His body moving past says he sees me sitting on this bench just
Feet away. Courthouse door flies open and he is there and gone, turn right
And down the sidewalk like we never existed.
If I wait too long, one more
Second and he is gone, down the sidewalk so I leap to my feet, nobody
Sees me stand at the edge, looking at his back, his over-size, battered
leather case left hand,
what’s in that - why bring it to a mediation hearing what does he have in it, his oil paints from home? Right hand clutching a plastic bag too small for a homeless man, but he’s
not homeless, he is in our home, he gets to keep our home it was my home not now
Favorite khakis bunch at large backside, walk away, moving quicker now, look and cross and look again, not at me I was never here.
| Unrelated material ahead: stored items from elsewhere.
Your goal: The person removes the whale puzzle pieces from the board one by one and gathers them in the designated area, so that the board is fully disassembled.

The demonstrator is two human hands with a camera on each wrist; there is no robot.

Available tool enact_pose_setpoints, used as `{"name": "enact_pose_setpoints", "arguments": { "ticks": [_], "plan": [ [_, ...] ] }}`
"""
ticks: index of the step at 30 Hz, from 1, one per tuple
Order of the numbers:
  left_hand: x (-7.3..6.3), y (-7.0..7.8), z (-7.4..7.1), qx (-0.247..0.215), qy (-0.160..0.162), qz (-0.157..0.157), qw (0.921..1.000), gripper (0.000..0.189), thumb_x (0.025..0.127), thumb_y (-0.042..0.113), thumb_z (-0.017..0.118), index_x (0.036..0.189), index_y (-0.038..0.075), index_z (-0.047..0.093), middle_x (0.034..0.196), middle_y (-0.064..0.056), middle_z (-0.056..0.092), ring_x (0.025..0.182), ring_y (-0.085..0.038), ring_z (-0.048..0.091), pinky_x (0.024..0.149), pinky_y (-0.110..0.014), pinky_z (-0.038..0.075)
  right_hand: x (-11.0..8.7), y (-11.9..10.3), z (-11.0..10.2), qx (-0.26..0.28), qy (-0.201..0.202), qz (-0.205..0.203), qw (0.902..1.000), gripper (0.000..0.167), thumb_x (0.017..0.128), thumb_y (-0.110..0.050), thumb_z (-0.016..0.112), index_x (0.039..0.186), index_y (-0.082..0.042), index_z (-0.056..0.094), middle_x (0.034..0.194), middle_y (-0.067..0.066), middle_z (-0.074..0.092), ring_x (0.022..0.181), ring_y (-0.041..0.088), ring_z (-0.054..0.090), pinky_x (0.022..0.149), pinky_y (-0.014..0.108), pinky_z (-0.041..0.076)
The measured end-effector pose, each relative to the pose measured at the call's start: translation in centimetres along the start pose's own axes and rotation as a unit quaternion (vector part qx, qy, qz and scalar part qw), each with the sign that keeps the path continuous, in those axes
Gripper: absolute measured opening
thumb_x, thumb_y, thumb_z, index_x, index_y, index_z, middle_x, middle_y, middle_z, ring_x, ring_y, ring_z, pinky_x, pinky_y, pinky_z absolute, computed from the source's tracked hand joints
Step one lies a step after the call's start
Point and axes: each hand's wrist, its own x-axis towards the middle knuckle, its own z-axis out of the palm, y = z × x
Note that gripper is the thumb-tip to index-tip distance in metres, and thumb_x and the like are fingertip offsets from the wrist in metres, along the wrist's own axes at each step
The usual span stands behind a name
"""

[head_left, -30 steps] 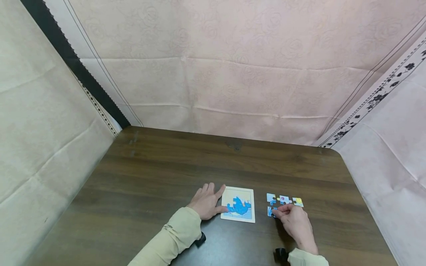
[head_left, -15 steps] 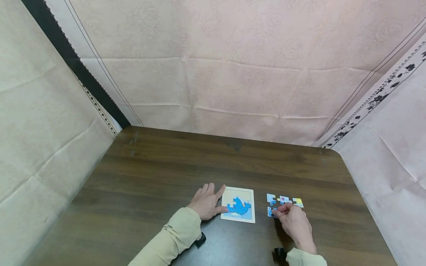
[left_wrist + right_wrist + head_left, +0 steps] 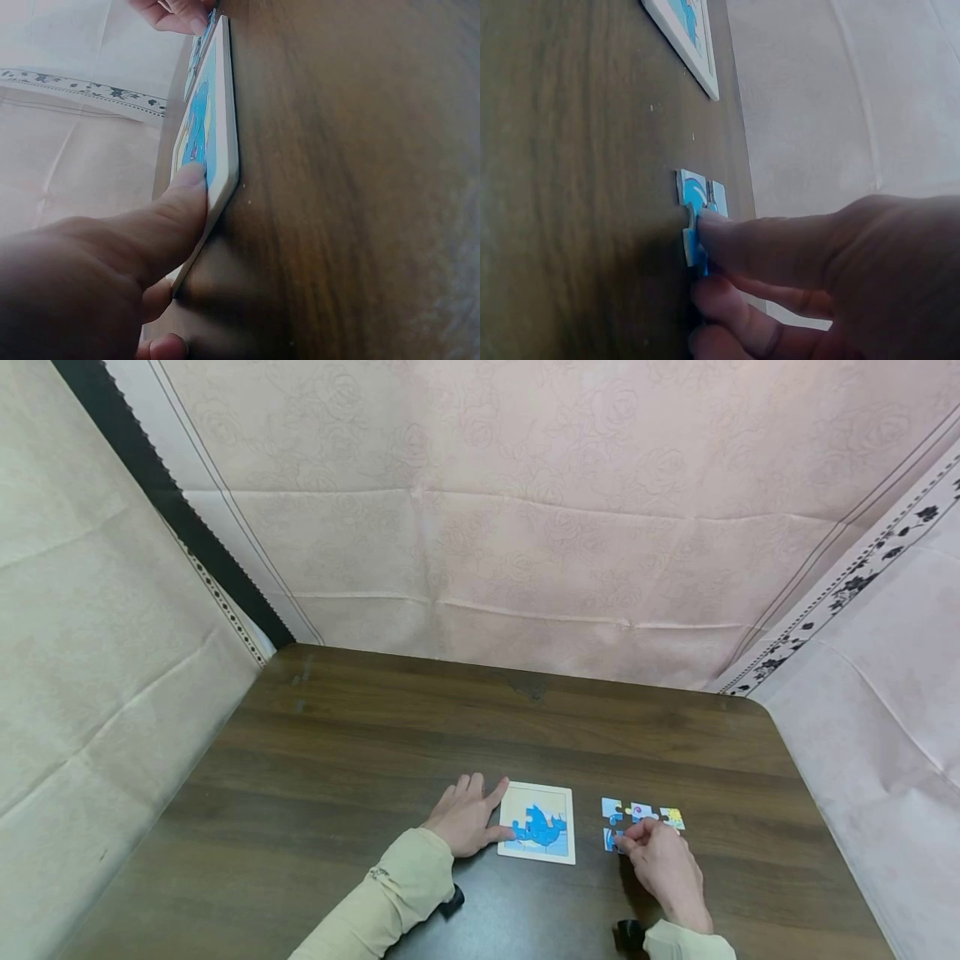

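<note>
**Thin blue jigsaw piece (image 3: 692,186): light, stiff, best taken by its edges**

The blue jigsaw piece lies at the near left of a small group, well right of the puzzle board (image 3: 540,786) on the wooden table (image 3: 420,718). The right hand (image 3: 669,867) pinches it, thumb on its face and edge, the other fingers curled beneath the thumb; how firm the grip is, I cannot tell. Just beyond lie a pale-blue piece (image 3: 611,807), a blue-and-pink piece (image 3: 641,811) and a yellow-marked piece (image 3: 672,817).

The left hand (image 3: 467,817) is spread at the board's left side, fingers extended, thumb resting on the partly filled picture, steadying it by the look.

The piece should weigh next to nothing and hardly bend. Its printed face may be slick, and the narrow tabs look easiest to damage, so opposite straight edges give the safest hold.
</note>
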Motion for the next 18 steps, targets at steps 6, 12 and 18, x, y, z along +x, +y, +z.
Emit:
{"name": "enact_pose_setpoints", "arguments": {
  "ticks": [6,12,18],
  "plan": [
    [0.0,0.0,-0.1,-0.003,-0.001,0.001,1.0,0.08,0.088,0.063,0.056,0.152,0.019,0.036,0.091,-0.003,0.037,0.081,-0.018,0.03,0.067,-0.027,0.027,-0.2,-0.5,-0.1,-0.01,0.001,0.004,0.9999,0.016,0.089,-0.027,0.07,0.087,-0.012,0.064,0.076,-0.003,0.061,0.068,0.018,0.053,0.058,0.037,0.037],
    [-0.1,0.0,-0.2,-0.004,-0.002,0.001,1.0,0.08,0.088,0.063,0.056,0.152,0.019,0.036,0.091,-0.003,0.036,0.081,-0.018,0.03,0.067,-0.027,0.027,-0.5,-1.3,0.2,-0.021,0.021,-0.001,0.9996,0.009,0.089,-0.022,0.067,0.089,-0.013,0.066,0.076,-0.003,0.061,0.069,0.019,0.056,0.059,0.041,0.04],
    [0.0,0.0,-0.1,-0.002,-0.004,0.001,1.0,0.08,0.088,0.064,0.056,0.152,0.019,0.036,0.091,-0.004,0.037,0.081,-0.018,0.031,0.066,-0.027,0.027,-0.6,-2.2,0.8,0.009,0.078,-0.01,0.9968,0.016,0.086,-0.015,0.067,0.101,-0.009,0.064,0.083,0.001,0.062,0.067,0.021,0.057,0.053,0.037,0.04]
  ]
}}
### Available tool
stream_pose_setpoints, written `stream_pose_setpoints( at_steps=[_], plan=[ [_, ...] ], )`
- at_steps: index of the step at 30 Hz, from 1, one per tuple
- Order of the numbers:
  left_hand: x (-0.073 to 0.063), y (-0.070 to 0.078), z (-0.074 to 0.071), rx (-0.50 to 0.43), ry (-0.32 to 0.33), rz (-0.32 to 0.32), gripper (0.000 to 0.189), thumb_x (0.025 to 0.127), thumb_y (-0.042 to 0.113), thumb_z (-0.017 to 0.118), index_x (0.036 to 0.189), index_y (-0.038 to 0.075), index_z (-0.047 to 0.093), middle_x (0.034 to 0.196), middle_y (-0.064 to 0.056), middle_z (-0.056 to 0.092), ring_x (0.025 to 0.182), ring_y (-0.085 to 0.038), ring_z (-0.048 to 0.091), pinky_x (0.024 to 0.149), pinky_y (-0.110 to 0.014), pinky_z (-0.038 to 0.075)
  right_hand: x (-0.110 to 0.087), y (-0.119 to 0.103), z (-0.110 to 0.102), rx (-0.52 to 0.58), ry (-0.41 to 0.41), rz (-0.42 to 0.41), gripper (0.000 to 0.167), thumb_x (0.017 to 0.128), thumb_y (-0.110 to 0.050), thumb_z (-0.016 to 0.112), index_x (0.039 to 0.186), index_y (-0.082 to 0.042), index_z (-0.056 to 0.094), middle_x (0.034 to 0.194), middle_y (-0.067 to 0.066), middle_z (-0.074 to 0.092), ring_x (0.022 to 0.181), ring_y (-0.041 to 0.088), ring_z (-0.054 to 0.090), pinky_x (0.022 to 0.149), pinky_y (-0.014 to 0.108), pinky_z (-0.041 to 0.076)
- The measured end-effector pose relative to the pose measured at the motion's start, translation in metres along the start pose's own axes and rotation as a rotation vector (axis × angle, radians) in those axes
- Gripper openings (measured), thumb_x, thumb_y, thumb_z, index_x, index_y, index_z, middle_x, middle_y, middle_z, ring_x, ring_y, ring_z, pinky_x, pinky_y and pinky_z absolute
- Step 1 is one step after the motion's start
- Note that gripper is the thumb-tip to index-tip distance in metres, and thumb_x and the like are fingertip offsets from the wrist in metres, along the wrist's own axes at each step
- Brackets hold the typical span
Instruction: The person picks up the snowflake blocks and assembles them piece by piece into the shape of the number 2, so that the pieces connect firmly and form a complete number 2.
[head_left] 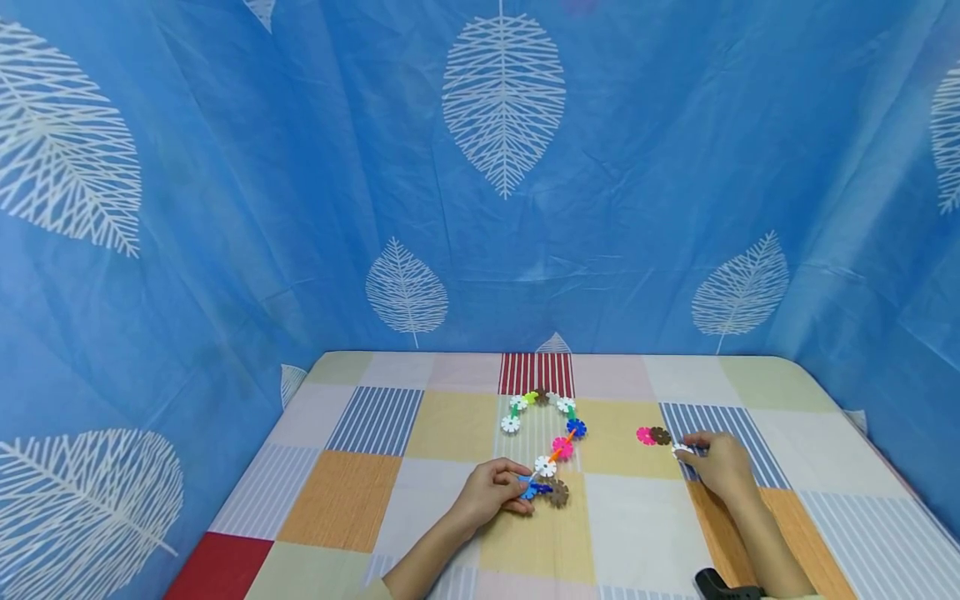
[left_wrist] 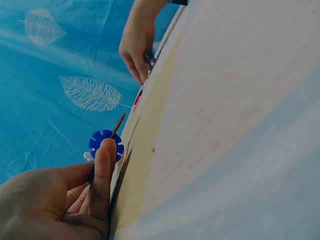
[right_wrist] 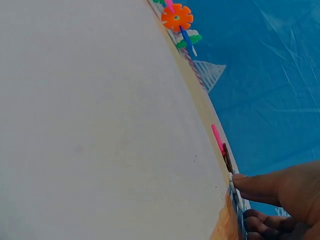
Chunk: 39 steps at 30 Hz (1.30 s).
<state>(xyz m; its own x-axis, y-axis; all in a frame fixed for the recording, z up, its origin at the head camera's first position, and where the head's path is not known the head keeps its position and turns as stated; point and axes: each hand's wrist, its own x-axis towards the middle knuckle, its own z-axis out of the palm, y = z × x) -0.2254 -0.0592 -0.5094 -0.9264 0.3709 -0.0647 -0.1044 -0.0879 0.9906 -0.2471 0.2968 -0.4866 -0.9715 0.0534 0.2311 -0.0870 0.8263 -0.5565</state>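
Observation:
A curved chain of notched plastic discs [head_left: 562, 448] in several colours lies in the middle of the table. My left hand [head_left: 497, 487] pinches the light blue disc [head_left: 527, 487] near the chain's front end, where a dark blue disc [left_wrist: 105, 145] and a brown disc [head_left: 558, 493] join on. Off to the right, my right hand [head_left: 718, 462] pinches a white disc [head_left: 681, 450] between thumb and fingers. Beside that white disc are a brown disc [head_left: 660, 436] and a pink disc [head_left: 645, 436], side by side; whether they are linked to it I cannot tell.
A patchwork cloth [head_left: 435, 517] covers the table. Behind it and at both sides hangs a blue curtain [head_left: 600, 208] with white leaf prints. A black band [head_left: 723, 585] shows by the right forearm.

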Motion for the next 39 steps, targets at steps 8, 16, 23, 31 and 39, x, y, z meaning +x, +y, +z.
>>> stream_pose_setpoints(
  at_steps=[8,16,23,31,39],
  plan=[
    [0.002,-0.002,0.0,0.002,0.004,0.001,0.019,0.086,-0.006,0.058,0.105,-0.01,0.057,0.076,-0.024,0.063,0.063,-0.027,0.066,0.061,-0.033,0.056,-0.001,-0.002,-0.006,0.053,-0.106,0.091,0.021,0.081,-0.014,0.069,0.087,0.005,0.063,0.073,0.007,0.058,0.063,0.02,0.05,0.05,0.029,0.041],
    [0.003,-0.003,0.0,-0.001,0.009,0.009,0.018,0.086,-0.008,0.057,0.104,-0.01,0.057,0.073,-0.022,0.063,0.062,-0.027,0.066,0.06,-0.033,0.056,0.001,-0.007,-0.015,-0.006,-0.209,0.119,0.037,0.073,-0.021,0.077,0.09,0.007,0.059,0.078,0.01,0.054,0.071,0.025,0.049,0.058,0.035,0.042],
    [0.001,0.0,0.0,-0.034,0.018,-0.006,0.019,0.087,-0.005,0.058,0.105,-0.009,0.057,0.074,-0.02,0.064,0.063,-0.026,0.066,0.062,-0.033,0.056,0.0,-0.021,-0.007,0.091,-0.166,0.059,0.026,0.077,-0.014,0.073,0.09,0.004,0.059,0.074,0.004,0.055,0.065,0.017,0.049,0.052,0.028,0.042],
    [0.002,0.002,-0.004,-0.141,0.042,-0.024,0.023,0.089,-0.004,0.054,0.111,-0.011,0.055,0.075,-0.01,0.064,0.066,-0.022,0.067,0.067,-0.031,0.056,-0.007,-0.074,0.037,0.592,-0.357,-0.164,0.021,0.083,-0.011,0.068,0.093,0.005,0.059,0.079,0.013,0.066,0.069,0.022,0.065,0.061,0.031,0.055],
    [0.003,0.004,-0.004,-0.178,0.05,-0.033,0.024,0.089,-0.004,0.054,0.111,-0.011,0.054,0.077,-0.011,0.064,0.067,-0.02,0.067,0.068,-0.029,0.056,-0.017,-0.086,0.065,0.885,-0.495,-0.151,0.023,0.083,-0.003,0.066,0.093,0.012,0.052,0.082,0.023,0.063,0.075,0.028,0.067,0.069,0.038,0.055]
  ],
)
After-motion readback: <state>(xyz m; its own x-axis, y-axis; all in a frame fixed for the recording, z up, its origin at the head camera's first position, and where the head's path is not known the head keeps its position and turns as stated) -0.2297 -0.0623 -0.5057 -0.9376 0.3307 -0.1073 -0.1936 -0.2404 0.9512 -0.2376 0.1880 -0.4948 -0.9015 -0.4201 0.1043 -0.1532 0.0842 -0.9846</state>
Will you feel my eyes and look back 25 years we were young and childless and hooked up then married when she was on the way:
his one good thing.
Hair not as gray. She was tiny as he cradled they both slept folding couch so I could sleep, but I woke up. I existed then, in that hospital room where we were three of us, we existed for each other. Don’t go home where she’ll grow up, we grow up, everything goes fast now and then she dances beautifully away to her life. Millennial girl, looks like your mother, doesn’t she?
Left to live a life apart as we dance away from each other alone in the same room where I do not exist.
There is you and there he goes away from me, but look just one last time, this is forever away, home
where we don’t exist.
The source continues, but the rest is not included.